Task brief = Once the records have been read, set every one down as it stands.

The data =

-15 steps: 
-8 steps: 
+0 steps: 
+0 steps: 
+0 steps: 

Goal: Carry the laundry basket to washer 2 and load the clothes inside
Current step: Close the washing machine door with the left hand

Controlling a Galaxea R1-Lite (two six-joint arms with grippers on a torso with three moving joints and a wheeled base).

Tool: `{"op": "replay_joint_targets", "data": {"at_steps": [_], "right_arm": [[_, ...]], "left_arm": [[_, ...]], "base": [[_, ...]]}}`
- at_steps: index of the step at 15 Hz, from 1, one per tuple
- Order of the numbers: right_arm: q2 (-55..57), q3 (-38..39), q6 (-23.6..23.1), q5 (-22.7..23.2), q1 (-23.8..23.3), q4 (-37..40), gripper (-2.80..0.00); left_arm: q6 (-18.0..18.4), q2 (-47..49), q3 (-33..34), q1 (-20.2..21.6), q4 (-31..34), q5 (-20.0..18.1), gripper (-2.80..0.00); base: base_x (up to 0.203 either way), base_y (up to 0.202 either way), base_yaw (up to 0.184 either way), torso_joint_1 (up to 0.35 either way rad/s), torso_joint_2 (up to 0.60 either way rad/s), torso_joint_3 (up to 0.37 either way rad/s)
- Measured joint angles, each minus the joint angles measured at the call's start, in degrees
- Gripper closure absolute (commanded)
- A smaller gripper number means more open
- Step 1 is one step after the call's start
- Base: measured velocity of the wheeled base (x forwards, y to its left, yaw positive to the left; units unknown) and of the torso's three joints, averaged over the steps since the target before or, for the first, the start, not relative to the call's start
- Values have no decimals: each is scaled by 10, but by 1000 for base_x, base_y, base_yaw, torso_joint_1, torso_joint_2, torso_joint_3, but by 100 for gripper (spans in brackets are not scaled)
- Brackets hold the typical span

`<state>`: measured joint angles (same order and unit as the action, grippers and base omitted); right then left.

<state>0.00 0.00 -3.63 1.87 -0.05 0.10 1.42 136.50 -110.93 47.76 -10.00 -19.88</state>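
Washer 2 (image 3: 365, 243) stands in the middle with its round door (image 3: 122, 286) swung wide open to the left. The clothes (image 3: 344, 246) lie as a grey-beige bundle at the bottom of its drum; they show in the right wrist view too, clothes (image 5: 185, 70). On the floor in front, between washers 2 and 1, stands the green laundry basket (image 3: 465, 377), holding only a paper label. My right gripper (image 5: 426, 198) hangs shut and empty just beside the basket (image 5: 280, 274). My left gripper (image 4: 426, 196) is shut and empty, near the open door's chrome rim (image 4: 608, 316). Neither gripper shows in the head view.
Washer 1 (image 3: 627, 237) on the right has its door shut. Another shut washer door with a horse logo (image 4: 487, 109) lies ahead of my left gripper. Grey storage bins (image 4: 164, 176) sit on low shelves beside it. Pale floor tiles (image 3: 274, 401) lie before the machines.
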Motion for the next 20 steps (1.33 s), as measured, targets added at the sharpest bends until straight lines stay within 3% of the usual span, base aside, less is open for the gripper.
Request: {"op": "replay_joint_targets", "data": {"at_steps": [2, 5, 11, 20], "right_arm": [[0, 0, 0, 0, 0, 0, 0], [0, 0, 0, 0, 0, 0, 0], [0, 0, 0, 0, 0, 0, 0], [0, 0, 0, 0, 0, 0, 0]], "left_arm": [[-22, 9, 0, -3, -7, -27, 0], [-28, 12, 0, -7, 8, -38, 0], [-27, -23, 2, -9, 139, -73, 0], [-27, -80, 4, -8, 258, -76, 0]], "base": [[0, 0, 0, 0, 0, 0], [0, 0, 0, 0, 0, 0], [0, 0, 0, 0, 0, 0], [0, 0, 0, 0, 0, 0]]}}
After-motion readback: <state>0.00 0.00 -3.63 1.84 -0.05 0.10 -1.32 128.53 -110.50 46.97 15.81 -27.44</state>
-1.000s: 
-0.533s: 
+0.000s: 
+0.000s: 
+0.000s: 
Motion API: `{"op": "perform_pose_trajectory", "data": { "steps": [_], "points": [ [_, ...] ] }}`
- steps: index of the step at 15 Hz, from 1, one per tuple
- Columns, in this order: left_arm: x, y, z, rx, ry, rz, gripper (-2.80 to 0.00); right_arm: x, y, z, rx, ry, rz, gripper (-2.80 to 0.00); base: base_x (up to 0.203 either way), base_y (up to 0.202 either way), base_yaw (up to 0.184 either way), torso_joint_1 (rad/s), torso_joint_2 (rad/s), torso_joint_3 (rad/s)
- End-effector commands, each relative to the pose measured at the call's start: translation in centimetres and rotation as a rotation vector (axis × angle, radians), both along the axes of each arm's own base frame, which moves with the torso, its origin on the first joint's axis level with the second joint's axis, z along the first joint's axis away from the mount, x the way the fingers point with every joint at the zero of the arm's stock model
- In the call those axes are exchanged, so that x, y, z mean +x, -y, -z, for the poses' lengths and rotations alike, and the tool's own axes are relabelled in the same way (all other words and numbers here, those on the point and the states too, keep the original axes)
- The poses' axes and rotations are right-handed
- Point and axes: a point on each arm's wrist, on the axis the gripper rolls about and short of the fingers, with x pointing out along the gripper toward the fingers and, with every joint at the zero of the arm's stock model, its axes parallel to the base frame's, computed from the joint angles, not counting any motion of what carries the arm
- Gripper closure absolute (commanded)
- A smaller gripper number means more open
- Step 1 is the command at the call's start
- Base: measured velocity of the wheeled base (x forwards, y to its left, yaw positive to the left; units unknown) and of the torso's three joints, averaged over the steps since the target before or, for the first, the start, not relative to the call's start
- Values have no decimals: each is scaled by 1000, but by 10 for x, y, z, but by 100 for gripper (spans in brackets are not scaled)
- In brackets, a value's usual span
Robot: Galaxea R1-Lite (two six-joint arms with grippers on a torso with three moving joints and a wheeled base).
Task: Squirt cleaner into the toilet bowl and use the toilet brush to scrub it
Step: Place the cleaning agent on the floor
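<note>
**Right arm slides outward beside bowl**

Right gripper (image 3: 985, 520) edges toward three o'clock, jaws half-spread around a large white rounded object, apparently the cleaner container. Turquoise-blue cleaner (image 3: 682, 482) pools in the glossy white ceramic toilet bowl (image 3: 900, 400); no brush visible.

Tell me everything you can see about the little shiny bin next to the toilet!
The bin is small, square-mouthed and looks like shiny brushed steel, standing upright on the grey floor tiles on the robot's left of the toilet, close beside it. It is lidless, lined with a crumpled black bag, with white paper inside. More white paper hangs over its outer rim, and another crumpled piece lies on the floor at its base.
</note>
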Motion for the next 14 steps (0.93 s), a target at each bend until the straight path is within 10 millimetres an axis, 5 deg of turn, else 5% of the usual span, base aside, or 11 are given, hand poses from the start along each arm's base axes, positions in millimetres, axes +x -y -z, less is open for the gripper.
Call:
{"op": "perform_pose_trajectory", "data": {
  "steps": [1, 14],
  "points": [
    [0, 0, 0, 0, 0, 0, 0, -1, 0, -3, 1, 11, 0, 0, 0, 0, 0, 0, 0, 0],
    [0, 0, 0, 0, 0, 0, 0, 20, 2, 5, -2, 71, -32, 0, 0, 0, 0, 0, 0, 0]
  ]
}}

Exercise answer =
-15 steps: 
-8 steps: 
+0 steps: 
+0 steps: 
+0 steps: 

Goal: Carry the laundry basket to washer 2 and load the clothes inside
Current step: Close the washing machine door with the left hand

Controlling a Galaxea R1-Lite (two six-joint arms with grippers on a torso with three moving joints and a wheeled base).

Tool: `{"op": "replay_joint_targets", "data": {"at_steps": [_], "right_arm": [[_, ...]], "left_arm": [[_, ...]], "base": [[_, ...]]}}`
- at_steps: index of the step at 15 Hz, from 1, one per tuple
- Order of the numbers: right_arm: q2 (-55..57), q3 (-38..39), q6 (-23.6..23.1), q5 (-22.7..23.2), q1 (-23.8..23.3), q4 (-37..40), gripper (-2.80..0.00); left_arm: q6 (-18.0..18.4), q2 (-47..49), q3 (-33..34), q1 (-20.2..21.6), q4 (-31..34), q5 (-20.0..18.1), gripper (-2.80..0.00); base: base_x (up to 0.203 either way), base_y (up to 0.202 either way), base_yaw (up to 0.184 either way), torso_joint_1 (up to 0.35 either way rad/s), torso_joint_2 (up to 0.60 either way rad/s), torso_joint_3 (up to 0.37 either way rad/s)
- Measured joint angles, each minus the joint angles measured at the call's start, in degrees
- Gripper closure absolute (commanded)
- A smaller gripper number means more open
- Step 1 is one step after the call's start
- Base: measured velocity of the wheeled base (x forwards, y to its left, yaw positive to the left; units unknown) and of the torso's three joints, averaged over the steps since the target before or, for the first, the start, not relative to the call's start
- Values have no decimals: each is scaled by 10, but by 1000 for base_x, base_y, base_yaw, torso_joint_1, torso_joint_2, torso_joint_3, but by 100 for gripper (spans in brackets are not scaled)
- Brackets hold the typical span

`<state>`: measured joint angles (same order and unit as the action, grippers and base omitted); right then left.

<state>0.00 0.00 -3.63 1.87 -0.05 0.10 1.42 136.50 -110.93 47.76 -10.00 -19.88</state>
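Washer 2 (image 3: 365, 243) stands in the middle with its round door (image 3: 122, 286) swung wide open to the left. The clothes (image 3: 344, 246) lie as a grey-beige bundle at the bottom of its drum; they show in the right wrist view too, clothes (image 5: 185, 70). On the floor in front, between washers 2 and 1, stands the green laundry basket (image 3: 465, 377), holding only a paper label. My right gripper (image 5: 426, 198) hangs shut and empty just beside the basket (image 5: 280, 274). My left gripper (image 4: 426, 196) is shut and empty, near the open door's chrome rim (image 4: 608, 316). Neither gripper shows in the head view.
Washer 1 (image 3: 627, 237) on the right has its door shut. Another shut washer door with a horse logo (image 4: 487, 109) lies ahead of my left gripper. Grey storage bins (image 4: 164, 176) sit on low shelves beside it. Pale floor tiles (image 3: 274, 401) lie before the machines.
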Motion for the next 20 steps (1.33 s), as measured, targets added at the sharpest bends until straight lines stay within 3% of the usual span, base aside, less is open for the gripper.
Request: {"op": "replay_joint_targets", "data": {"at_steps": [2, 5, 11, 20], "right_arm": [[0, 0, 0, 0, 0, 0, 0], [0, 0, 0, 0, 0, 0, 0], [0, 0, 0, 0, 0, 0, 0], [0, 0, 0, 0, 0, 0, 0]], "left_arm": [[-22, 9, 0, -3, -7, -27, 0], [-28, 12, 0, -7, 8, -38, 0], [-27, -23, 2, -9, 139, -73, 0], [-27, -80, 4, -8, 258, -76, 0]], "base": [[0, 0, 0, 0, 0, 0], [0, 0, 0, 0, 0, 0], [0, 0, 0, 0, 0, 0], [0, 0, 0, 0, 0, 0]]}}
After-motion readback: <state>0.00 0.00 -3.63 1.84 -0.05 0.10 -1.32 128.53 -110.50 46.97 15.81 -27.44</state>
-1.000s: 
-0.533s: 
+0.000s: 
+0.000s: 
+0.000s: 
Motion API: `{"op": "perform_pose_trajectory", "data": { "steps": [_], "points": [ [_, ...] ] }}`
- steps: index of the step at 15 Hz, from 1, one per tuple
- Columns, in this order: left_arm: x, y, z, rx, ry, rz, gripper (-2.80 to 0.00); right_arm: x, y, z, rx, ry, rz, gripper (-2.80 to 0.00); base: base_x (up to 0.203 either way), base_y (up to 0.202 either way), base_yaw (up to 0.184 either way), torso_joint_1 (rad/s), torso_joint_2 (rad/s), torso_joint_3 (rad/s)
- End-effector commands, each relative to the pose measured at the call's start: translation in centimetres and rotation as a rotation vector (axis × angle, radians), both along the axes of each arm's own base frame, which moves with the torso, its origin on the first joint's axis level with the second joint's axis, z along the first joint's axis away from the mount, x the way the fingers point with every joint at the zero of the arm's stock model
- In the call those axes are exchanged, so that x, y, z mean +x, -y, -z, for the poses' lengths and rotations alike, and the tool's own axes are relabelled in the same way (all other words and numbers here, those on the point and the states too, keep the original axes)
- The poses' axes and rotations are right-handed
- Point and axes: a point on each arm's wrist, on the axis the gripper rolls about and short of the fingers, with x pointing out along the gripper toward the fingers and, with every joint at the zero of the arm's stock model, its axes parallel to the base frame's, computed from the joint angles, not counting any motion of what carries the arm
- Gripper closure absolute (commanded)
- A smaller gripper number means more open
- Step 1 is the command at the call's start
- Base: measured velocity of the wheeled base (x forwards, y to its left, yaw positive to the left; units unknown) and of the torso's three joints, averaged over the steps since the target before or, for the first, the start, not relative to the call's start
- Values have no decimals: each is scaled by 1000, but by 10 for x, y, z, but by 100 for gripper (spans in brackets are not scaled)
- In brackets, a value's usual span
Robot: Galaxea R1-Lite (two six-joint arms with grippers on a torso with three moving joints and a wheeled base).
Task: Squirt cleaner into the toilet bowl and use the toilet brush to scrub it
Step: Place the cleaning agent on the floor
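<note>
**Right arm slides outward beside bowl**

Right gripper (image 3: 985, 520) edges toward three o'clock, jaws half-spread around a large white rounded object, apparently the cleaner container. Turquoise-blue cleaner (image 3: 682, 482) pools in the glossy white ceramic toilet bowl (image 3: 900, 400); no brush visible.

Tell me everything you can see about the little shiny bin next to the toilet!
The bin is small, square-mouthed and looks like shiny brushed steel, standing upright on the grey floor tiles on the robot's left of the toilet, close beside it. It is lidless, lined with a crumpled black bag, with white paper inside. More white paper hangs over its outer rim, and another crumpled piece lies on the floor at its base.
</note>
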Motion for the next 14 steps (0.93 s), a target at each bend until the straight path is within 10 millimetres an axis, 5 deg of turn, else 5% of the usual span, base aside, or 11 are given, hand poses from the start along each arm's base axes, positions in millimetres, axes +x -y -z, less is open for the gripper.
Call:
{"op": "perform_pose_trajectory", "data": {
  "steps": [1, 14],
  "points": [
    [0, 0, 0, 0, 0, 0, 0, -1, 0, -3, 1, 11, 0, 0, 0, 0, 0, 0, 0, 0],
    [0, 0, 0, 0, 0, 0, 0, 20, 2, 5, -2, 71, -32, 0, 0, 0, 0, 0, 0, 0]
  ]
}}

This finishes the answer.